── Data records ──

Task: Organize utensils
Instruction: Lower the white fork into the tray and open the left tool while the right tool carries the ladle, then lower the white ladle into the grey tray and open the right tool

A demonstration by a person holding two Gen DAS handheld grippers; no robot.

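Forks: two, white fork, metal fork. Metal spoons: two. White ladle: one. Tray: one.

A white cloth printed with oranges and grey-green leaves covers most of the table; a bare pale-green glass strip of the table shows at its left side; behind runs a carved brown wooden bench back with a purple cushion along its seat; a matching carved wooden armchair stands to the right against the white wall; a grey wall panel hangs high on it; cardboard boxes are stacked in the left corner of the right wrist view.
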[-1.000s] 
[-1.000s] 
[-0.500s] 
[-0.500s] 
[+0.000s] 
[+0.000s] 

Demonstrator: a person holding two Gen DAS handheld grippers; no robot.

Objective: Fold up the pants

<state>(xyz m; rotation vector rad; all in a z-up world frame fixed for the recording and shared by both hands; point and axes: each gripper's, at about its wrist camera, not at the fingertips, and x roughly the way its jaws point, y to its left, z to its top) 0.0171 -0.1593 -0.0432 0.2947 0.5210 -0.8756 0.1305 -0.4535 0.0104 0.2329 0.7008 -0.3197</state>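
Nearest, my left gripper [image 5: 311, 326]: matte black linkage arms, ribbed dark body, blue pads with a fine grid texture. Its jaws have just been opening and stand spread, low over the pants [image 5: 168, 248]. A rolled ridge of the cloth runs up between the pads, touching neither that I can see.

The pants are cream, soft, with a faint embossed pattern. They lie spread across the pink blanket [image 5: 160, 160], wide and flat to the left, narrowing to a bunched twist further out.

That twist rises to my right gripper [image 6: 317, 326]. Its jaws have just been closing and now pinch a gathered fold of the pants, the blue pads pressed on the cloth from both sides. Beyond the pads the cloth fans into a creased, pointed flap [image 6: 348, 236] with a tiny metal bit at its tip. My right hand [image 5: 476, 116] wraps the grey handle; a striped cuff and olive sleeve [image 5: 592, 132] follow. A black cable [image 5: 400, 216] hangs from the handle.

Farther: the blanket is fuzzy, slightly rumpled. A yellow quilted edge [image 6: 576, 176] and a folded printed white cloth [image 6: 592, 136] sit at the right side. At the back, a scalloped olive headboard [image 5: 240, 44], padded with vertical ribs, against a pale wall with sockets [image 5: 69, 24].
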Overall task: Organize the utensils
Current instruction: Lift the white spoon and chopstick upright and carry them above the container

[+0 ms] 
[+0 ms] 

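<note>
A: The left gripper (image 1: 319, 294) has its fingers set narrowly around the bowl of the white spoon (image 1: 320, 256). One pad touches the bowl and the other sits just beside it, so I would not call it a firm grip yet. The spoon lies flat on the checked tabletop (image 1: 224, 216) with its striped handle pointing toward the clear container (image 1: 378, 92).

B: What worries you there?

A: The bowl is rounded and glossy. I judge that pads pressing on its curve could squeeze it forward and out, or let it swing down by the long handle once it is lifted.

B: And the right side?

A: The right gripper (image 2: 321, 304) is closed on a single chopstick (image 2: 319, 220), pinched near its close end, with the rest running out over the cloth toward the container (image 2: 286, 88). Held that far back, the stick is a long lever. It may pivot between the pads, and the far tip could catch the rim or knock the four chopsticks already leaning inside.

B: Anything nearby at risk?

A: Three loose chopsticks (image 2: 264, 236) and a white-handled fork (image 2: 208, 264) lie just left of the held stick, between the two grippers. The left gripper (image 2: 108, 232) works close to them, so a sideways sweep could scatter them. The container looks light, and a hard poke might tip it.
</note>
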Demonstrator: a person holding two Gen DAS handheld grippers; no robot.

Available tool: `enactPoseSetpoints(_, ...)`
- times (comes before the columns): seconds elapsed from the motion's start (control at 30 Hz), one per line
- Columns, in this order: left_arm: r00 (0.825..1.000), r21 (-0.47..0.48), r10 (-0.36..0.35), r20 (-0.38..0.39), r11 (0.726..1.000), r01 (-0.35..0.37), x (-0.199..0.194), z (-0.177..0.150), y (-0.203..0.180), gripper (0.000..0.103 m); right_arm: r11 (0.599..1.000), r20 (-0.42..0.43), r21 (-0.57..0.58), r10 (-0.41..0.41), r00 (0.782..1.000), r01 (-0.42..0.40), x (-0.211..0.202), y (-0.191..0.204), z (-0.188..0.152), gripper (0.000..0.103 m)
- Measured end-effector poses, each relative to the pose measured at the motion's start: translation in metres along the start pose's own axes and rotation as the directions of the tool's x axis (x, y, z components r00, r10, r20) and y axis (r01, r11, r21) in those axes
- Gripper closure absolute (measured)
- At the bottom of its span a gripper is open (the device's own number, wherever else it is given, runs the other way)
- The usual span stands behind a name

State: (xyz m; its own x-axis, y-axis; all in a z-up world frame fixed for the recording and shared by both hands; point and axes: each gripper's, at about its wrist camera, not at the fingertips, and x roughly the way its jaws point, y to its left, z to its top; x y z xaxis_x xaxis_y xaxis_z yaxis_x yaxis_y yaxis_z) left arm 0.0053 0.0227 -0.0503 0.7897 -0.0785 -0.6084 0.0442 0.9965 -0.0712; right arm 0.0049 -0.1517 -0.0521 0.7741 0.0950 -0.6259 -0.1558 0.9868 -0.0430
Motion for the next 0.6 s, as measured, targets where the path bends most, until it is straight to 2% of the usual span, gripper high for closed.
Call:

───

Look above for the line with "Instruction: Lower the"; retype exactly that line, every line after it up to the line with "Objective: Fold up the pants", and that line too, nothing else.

• Output below:
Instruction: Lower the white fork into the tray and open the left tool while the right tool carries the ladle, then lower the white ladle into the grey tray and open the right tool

A demonstration by a person holding two Gen DAS handheld grippers; no robot.

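Forks: two, white fork, metal fork. Metal spoons: two. White ladle: one. Tray: one.

A white cloth printed with oranges and grey-green leaves covers most of the table; a bare pale-green glass strip of the table shows at its left side; behind runs a carved brown wooden bench back with a purple cushion along its seat; a matching carved wooden armchair stands to the right against the white wall; a grey wall panel hangs high on it; cardboard boxes are stacked in the left corner of the right wrist view.
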[-1.000s] 
[-1.000s] 
[-0.500s] 
[-0.500s] 
[+0.000s] 
[+0.000s] 

Demonstrator: a person holding two Gen DAS handheld grippers; no robot.

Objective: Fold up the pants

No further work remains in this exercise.